● ABOUT THIS TASK: The output must reproduce each line of the data word for word.

*** Opening of PROVIDED DATA ***

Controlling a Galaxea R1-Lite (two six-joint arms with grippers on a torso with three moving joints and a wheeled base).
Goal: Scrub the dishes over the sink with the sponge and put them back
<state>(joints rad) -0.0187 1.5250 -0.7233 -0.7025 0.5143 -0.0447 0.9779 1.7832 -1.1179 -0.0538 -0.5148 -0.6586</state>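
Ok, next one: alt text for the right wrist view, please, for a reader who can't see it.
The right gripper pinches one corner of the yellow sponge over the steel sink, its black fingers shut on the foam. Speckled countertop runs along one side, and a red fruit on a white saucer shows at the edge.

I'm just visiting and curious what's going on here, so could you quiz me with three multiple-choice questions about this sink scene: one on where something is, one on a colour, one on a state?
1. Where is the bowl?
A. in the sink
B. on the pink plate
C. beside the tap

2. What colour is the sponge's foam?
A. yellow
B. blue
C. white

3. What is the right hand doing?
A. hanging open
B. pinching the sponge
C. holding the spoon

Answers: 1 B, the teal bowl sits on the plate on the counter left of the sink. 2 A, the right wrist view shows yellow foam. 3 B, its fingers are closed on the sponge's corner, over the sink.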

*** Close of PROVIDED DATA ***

● TASK RESULT:
Controlling a Galaxea R1-Lite (two six-joint arms with grippers on a torso with three moving joints and a wheeled base).
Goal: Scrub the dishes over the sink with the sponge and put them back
<state>(joints rad) -0.0187 1.5250 -0.7233 -0.7025 0.5143 -0.0447 0.9779 1.7832 -1.1179 -0.0538 -0.5148 -0.6586</state>
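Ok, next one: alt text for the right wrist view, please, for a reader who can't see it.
The right gripper pinches one corner of the yellow sponge over the steel sink, its black fingers shut on the foam. Speckled countertop runs along one side, and a red fruit on a white saucer shows at the edge.

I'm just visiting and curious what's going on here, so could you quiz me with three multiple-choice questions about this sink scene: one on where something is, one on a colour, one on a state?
1. Where is the bowl?
A. in the sink
B. on the pink plate
C. beside the tap

2. What colour is the sponge's foam?
A. yellow
B. blue
C. white

3. What is the right hand doing?
A. hanging open
B. pinching the sponge
C. holding the spoon

Answers: 1 B, the teal bowl sits on the plate on the counter left of the sink. 2 A, the right wrist view shows yellow foam. 3 B, its fingers are closed on the sponge's corner, over the sink.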

Response complete; there is no more output.